▶ **Data below**
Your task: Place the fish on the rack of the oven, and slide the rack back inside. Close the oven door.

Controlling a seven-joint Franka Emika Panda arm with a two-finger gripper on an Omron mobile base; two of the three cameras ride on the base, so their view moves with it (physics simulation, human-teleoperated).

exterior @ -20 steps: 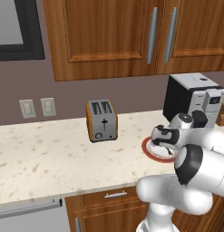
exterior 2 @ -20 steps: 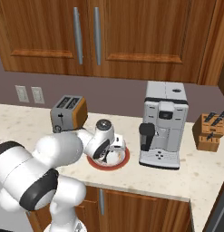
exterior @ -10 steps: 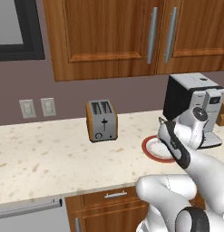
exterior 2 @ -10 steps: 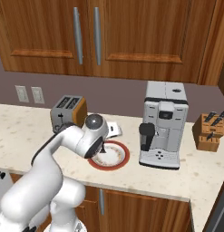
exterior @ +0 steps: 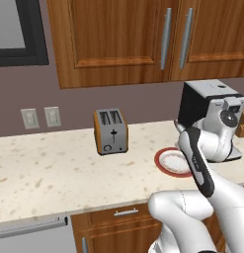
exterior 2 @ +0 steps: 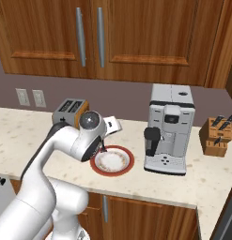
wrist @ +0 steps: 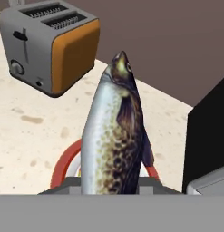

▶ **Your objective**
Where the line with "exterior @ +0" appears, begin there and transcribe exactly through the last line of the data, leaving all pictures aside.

▶ **Response to this exercise**
exterior @ +0 steps: 
exterior 2 @ +0 steps: 
wrist @ +0 steps: 

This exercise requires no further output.